A tomato grown in your yard and eaten fresh. A table built by your neighbor. A conversation that goes past convenience. Those are the things that hold meaning. And they don’t scale.
That’s why the essays in The World-Ending Fire still matter. They don’t preach about saving the planet. They ask us to care for it. To root ourselves in where we are. To live lives that are slower, smaller, and more connected to place and purpose.
A grape picker runs to deliver a bucket of freshly harvested grapes at Testa Vineyards in Redwood Valley, Calif., on Oct. 30, 2013. The annual grape harvest is a vital part of Mendocino County’s agricultural economy, with vineyards like Testa, which has been family-run for over a century, contributing to the region’s reputation for high-quality wine production. (Chris Pugh Photo, 2013)
That sounds simple, but it isn’t. Especially not here. Mendocino County has been shaped by extraction—first timber, then grapes, then cannabis.
We keep hoping the next thing will save us. Maybe it’s tourism. Maybe it’s tech. But none of those things grow roots. They don’t make neighbors. They don’t make meaning.
Berry says the answers are local.
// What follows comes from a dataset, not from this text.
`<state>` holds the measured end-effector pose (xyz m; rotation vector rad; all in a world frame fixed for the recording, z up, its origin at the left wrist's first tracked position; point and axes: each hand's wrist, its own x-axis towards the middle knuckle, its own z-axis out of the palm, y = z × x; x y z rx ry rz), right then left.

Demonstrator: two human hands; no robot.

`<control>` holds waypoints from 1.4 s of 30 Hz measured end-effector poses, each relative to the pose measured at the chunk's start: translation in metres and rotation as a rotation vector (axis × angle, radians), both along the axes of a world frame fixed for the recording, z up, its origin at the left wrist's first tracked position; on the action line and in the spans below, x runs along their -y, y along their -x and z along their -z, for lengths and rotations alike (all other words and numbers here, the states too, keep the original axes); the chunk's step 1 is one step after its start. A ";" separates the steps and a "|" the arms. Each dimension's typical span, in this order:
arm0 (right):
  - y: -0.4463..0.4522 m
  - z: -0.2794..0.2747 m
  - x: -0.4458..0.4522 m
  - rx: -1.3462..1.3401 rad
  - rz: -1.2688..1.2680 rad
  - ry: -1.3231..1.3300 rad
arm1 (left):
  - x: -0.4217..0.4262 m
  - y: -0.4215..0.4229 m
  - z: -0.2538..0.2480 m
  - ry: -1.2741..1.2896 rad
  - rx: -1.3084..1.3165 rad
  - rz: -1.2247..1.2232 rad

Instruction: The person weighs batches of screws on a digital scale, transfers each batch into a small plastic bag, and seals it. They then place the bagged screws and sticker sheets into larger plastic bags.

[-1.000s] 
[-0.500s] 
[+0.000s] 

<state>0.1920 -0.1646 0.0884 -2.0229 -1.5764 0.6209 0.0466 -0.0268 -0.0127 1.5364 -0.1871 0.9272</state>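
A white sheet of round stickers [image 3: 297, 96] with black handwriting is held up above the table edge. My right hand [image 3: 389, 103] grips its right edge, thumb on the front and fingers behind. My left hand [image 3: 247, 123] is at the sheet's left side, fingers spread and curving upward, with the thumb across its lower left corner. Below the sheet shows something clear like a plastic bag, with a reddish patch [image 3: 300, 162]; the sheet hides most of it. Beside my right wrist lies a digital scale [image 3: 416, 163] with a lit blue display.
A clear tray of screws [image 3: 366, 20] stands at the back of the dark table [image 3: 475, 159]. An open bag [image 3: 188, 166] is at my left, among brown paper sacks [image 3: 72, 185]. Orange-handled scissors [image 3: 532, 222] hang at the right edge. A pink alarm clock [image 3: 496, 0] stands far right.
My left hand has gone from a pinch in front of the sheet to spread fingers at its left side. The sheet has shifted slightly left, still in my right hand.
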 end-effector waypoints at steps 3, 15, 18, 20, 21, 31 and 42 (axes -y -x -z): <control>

Always. Hope is in the particular.
In the person who learns the names of the plants in their yard. In the farmer who refuses to grow for scale. In the town that protects its watershed. In the family that eats together.
These aren’t big ideas. But they add up. They can rebuild what’s been lost.
He doesn’t offer a plan. Just a lens. And once you see through it, it’s hard to go back. You notice what’s missing. You crave work that matters. You question convenience.
You get angry at the way progress has gutted meaning. And maybe you make changes. Not out of guilt or fear. But because the alternative feels hollow.
That’s what makes Berry’s writing so dangerous. It doesn’t scold. It seduces.
It makes you long for a life with shape and ritual. A life with roots. And it makes the modern world look cheap by comparison.
In Fort Bragg, the old mill site still sits empty. People argue over what to do with it. A hotel? A park? Another promise of economic rebirth?
Berry wouldn’t care much for the branding. He’d ask a harder question.
What do the people need? What will serve this place? What will last?
Those are the right questions. This book won’t answer them. But it will help you ask them better.